To do ▸ Would you retype the listing below word for word, without any of its pictures?

---------- Raw data

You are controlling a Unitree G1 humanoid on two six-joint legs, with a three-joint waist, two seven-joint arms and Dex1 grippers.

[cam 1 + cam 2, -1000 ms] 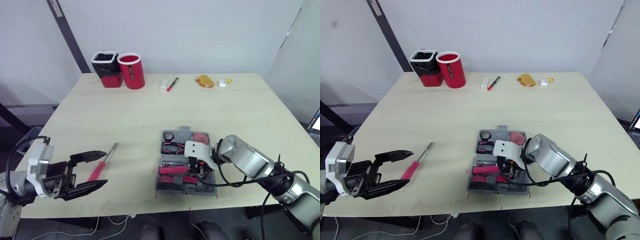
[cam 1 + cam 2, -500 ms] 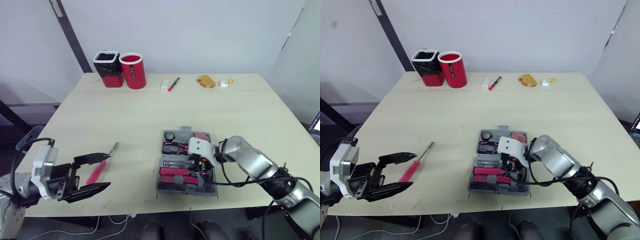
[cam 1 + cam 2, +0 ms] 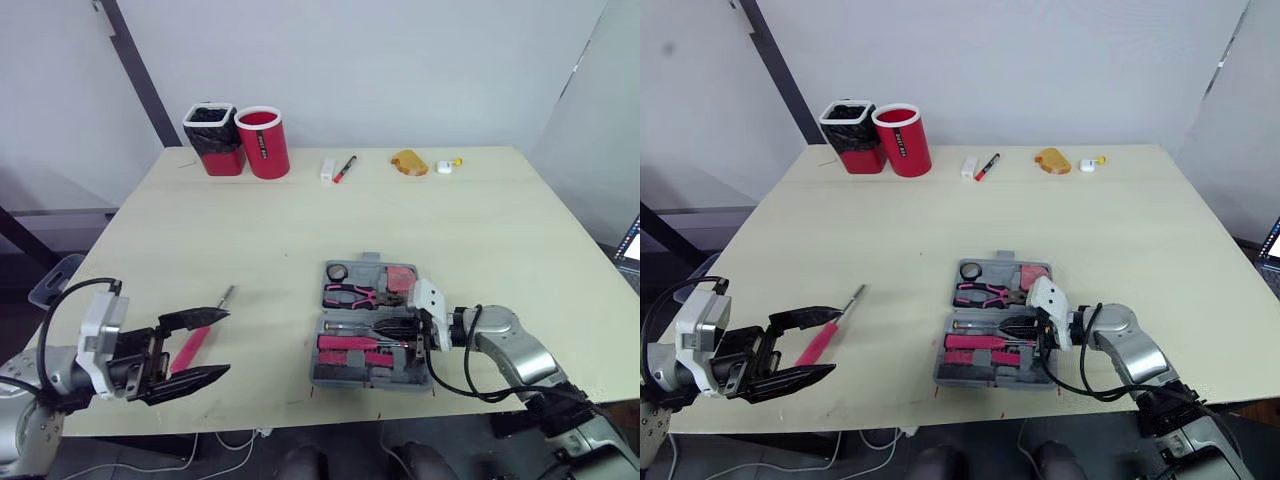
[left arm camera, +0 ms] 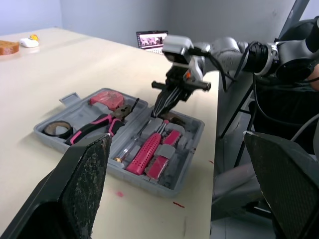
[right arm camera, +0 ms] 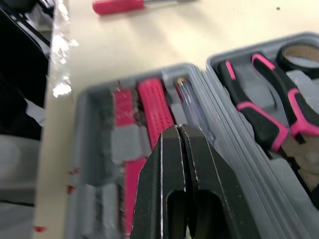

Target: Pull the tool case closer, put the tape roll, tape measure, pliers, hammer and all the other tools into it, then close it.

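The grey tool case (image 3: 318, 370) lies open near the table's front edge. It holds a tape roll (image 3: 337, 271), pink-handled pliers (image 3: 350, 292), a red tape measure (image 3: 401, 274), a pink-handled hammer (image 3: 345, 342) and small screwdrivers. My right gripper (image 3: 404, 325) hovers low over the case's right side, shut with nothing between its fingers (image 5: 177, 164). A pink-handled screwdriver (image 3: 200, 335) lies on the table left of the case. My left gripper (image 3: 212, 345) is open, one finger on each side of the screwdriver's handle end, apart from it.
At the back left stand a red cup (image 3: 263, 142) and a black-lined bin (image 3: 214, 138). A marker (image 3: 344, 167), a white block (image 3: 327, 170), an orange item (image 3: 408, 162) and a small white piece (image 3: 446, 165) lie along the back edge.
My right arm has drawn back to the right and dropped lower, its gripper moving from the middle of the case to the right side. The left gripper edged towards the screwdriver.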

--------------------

Expected answer ▸
You are controlling a Unitree G1 humanoid on two six-joint legs, with a three-joint waist, two seven-joint arms and Dex1 grippers.

[cam 1 + cam 2, -1000 ms] 
[cam 1 + cam 2, -500 ms] 
[cam 1 + cam 2, +0 ms] 
[left arm camera, +0 ms] 
[right arm camera, +0 ms] 

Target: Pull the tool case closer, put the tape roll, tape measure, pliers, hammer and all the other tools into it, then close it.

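The grey tool case (image 3: 318, 370) lies open near the table's front edge. It holds a tape roll (image 3: 337, 271), pink-handled pliers (image 3: 350, 292), a red tape measure (image 3: 401, 274), a pink-handled hammer (image 3: 345, 342) and small screwdrivers. My right gripper (image 3: 404, 325) hovers low over the case's right side, shut with nothing between its fingers (image 5: 177, 164). A pink-handled screwdriver (image 3: 200, 335) lies on the table left of the case. My left gripper (image 3: 212, 345) is open, one finger on each side of the screwdriver's handle end, apart from it.
At the back left stand a red cup (image 3: 263, 142) and a black-lined bin (image 3: 214, 138). A marker (image 3: 344, 167), a white block (image 3: 327, 170), an orange item (image 3: 408, 162) and a small white piece (image 3: 446, 165) lie along the back edge.
My right arm has drawn back to the right and dropped lower, its gripper moving from the middle of the case to the right side. The left gripper edged towards the screwdriver.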

Nothing more belongs to this exercise.